Set down the data below word for word, and leave the images aside.

• _Information provided_:

=-=-=

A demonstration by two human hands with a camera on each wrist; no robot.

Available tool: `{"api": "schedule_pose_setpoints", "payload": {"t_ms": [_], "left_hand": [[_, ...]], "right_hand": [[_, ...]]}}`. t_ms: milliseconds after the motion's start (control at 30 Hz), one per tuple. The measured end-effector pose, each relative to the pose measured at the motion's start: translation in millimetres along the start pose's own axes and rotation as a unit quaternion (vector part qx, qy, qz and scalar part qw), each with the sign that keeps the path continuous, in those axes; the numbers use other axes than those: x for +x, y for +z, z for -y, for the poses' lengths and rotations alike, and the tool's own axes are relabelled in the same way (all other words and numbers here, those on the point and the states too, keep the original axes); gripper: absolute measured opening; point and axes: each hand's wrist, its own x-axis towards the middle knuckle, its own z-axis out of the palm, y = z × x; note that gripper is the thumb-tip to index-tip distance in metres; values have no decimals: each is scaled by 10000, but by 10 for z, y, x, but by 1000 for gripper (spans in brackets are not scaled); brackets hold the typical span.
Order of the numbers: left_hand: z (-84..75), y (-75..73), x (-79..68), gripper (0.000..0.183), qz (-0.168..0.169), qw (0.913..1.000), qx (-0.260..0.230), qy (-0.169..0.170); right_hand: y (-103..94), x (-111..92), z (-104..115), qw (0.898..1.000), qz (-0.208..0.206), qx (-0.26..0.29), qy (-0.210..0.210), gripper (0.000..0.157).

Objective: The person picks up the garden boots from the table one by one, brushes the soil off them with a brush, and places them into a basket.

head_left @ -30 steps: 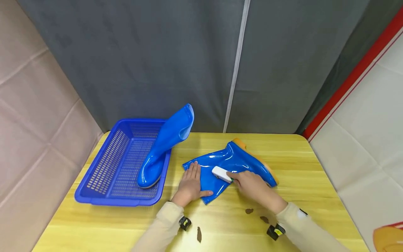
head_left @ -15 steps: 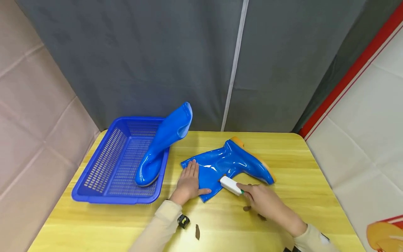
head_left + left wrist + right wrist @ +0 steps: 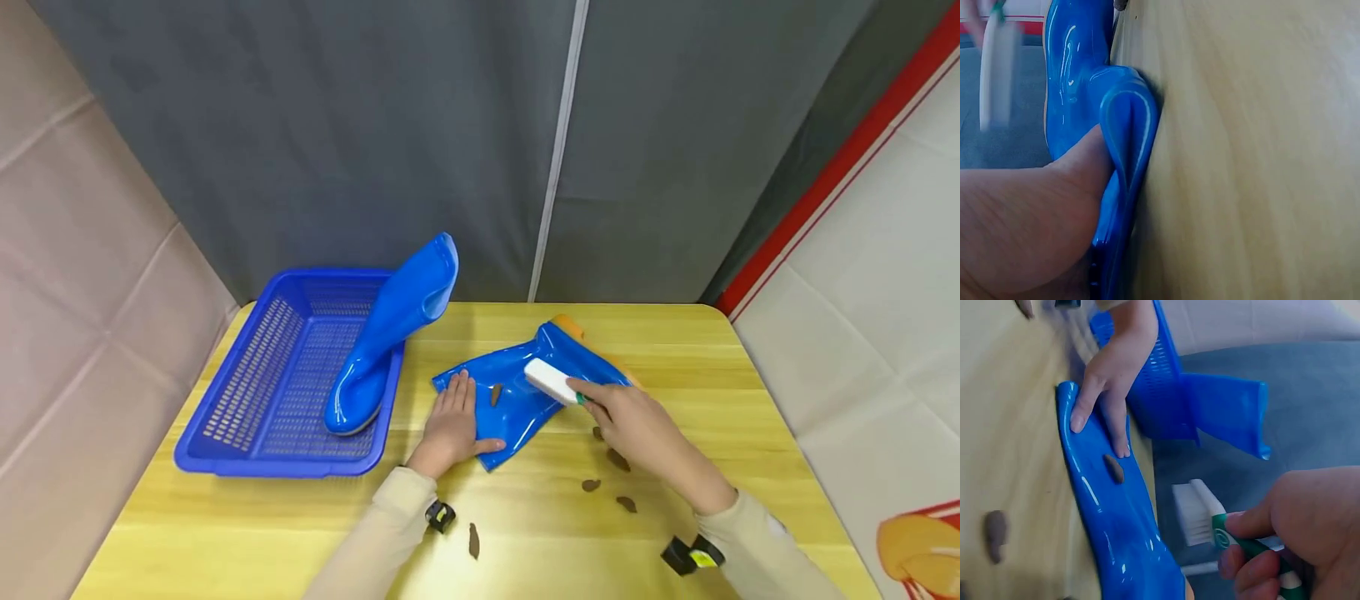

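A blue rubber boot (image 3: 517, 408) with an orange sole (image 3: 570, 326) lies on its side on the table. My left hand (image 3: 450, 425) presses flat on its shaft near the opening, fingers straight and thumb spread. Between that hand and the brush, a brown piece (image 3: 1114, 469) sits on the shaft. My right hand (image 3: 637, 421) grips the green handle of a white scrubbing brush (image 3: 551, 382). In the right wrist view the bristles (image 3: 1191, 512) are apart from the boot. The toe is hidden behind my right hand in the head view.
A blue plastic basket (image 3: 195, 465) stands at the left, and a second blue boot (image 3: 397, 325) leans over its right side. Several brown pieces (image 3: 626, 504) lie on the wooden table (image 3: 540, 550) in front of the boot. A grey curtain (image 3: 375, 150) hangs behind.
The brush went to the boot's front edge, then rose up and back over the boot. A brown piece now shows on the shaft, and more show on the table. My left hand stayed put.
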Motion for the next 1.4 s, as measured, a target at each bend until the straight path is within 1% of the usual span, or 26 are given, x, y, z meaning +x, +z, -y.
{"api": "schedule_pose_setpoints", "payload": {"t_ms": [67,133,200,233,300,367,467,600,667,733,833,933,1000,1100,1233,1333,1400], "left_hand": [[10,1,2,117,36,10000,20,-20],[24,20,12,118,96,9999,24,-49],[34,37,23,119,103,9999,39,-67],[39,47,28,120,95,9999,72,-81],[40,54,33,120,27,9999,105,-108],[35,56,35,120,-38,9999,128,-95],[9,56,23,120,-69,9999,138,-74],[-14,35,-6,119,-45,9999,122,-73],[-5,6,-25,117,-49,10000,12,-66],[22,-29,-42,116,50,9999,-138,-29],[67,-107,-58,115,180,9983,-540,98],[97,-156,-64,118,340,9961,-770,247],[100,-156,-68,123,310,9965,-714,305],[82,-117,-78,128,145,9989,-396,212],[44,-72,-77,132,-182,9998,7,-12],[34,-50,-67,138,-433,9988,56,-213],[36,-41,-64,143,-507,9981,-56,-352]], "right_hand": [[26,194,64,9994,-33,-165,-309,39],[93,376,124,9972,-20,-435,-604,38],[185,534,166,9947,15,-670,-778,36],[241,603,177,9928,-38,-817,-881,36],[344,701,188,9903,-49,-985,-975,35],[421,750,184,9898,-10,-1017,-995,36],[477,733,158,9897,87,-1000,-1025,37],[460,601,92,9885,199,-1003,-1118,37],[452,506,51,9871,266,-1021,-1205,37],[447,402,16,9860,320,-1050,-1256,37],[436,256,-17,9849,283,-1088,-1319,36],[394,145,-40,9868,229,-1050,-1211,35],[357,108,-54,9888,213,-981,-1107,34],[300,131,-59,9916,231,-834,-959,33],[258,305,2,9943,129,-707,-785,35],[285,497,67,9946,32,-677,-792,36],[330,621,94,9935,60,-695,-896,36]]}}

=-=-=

• _Result of the exercise_:
A demonstration by two human hands with a camera on each wrist; no robot.

Available tool: `{"api": "schedule_pose_setpoints", "payload": {"t_ms": [_], "left_hand": [[_, ...]], "right_hand": [[_, ...]]}}`. t_ms: milliseconds after the motion's start (control at 30 Hz), one per tuple. The measured end-effector pose, each relative to the pose measured at the motion's start: translation in millimetres along the start pose's own axes and rotation as a unit quaternion (vector part qx, qy, qz and scalar part qw), each with the sign that keeps the path continuous, in those axes; the numbers use other axes than those: x for +x, y for +z, z for -y, for the poses' lengths and rotations alike, and the tool's own axes are relabelled in the same way (all other words and numbers here, those on the point and the states too, keep the original axes); gripper: absolute measured opening; point and axes: each hand's wrist, its own x-axis towards the middle knuckle, its own z-axis out of the palm, y = z × x; note that gripper is the thumb-tip to index-tip distance in metres; values have no decimals: each is scaled by 10000, but by 10 for z, y, x, but by 1000 for gripper (spans in brackets are not scaled); brackets hold the typical span.
Order of the numbers: left_hand: z (-84..75), y (-75..73), x (-79..68), gripper (0.000..0.183), qz (-0.168..0.169), qw (0.913..1.000), qx (-0.260..0.230), qy (-0.169..0.170); right_hand: y (-103..94), x (-111..92), z (-104..115), qw (0.898..1.000), qz (-0.208..0.206), qx (-0.26..0.29), qy (-0.210..0.210), gripper (0.000..0.157).

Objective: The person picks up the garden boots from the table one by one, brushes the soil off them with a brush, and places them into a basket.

head_left @ -30 steps: 
head_left @ -15 steps: 
head_left + left wrist + right wrist @ +0 steps: 

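A blue rubber boot (image 3: 517, 408) with an orange sole (image 3: 570, 326) lies on its side on the table. My left hand (image 3: 450, 425) presses flat on its shaft near the opening, fingers straight and thumb spread. Between that hand and the brush, a brown piece (image 3: 1114, 469) sits on the shaft. My right hand (image 3: 637, 421) grips the green handle of a white scrubbing brush (image 3: 551, 382). In the right wrist view the bristles (image 3: 1191, 512) are apart from the boot. The toe is hidden behind my right hand in the head view.
A blue plastic basket (image 3: 195, 465) stands at the left, and a second blue boot (image 3: 397, 325) leans over its right side. Several brown pieces (image 3: 626, 504) lie on the wooden table (image 3: 540, 550) in front of the boot. A grey curtain (image 3: 375, 150) hangs behind.
The brush went to the boot's front edge, then rose up and back over the boot. A brown piece now shows on the shaft, and more show on the table. My left hand stayed put.
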Motion for the next 1.4 s, as measured, a target at each bend until the straight path is within 1% of the usual span, or 26 are given, x, y, z meaning +x, +z, -y.
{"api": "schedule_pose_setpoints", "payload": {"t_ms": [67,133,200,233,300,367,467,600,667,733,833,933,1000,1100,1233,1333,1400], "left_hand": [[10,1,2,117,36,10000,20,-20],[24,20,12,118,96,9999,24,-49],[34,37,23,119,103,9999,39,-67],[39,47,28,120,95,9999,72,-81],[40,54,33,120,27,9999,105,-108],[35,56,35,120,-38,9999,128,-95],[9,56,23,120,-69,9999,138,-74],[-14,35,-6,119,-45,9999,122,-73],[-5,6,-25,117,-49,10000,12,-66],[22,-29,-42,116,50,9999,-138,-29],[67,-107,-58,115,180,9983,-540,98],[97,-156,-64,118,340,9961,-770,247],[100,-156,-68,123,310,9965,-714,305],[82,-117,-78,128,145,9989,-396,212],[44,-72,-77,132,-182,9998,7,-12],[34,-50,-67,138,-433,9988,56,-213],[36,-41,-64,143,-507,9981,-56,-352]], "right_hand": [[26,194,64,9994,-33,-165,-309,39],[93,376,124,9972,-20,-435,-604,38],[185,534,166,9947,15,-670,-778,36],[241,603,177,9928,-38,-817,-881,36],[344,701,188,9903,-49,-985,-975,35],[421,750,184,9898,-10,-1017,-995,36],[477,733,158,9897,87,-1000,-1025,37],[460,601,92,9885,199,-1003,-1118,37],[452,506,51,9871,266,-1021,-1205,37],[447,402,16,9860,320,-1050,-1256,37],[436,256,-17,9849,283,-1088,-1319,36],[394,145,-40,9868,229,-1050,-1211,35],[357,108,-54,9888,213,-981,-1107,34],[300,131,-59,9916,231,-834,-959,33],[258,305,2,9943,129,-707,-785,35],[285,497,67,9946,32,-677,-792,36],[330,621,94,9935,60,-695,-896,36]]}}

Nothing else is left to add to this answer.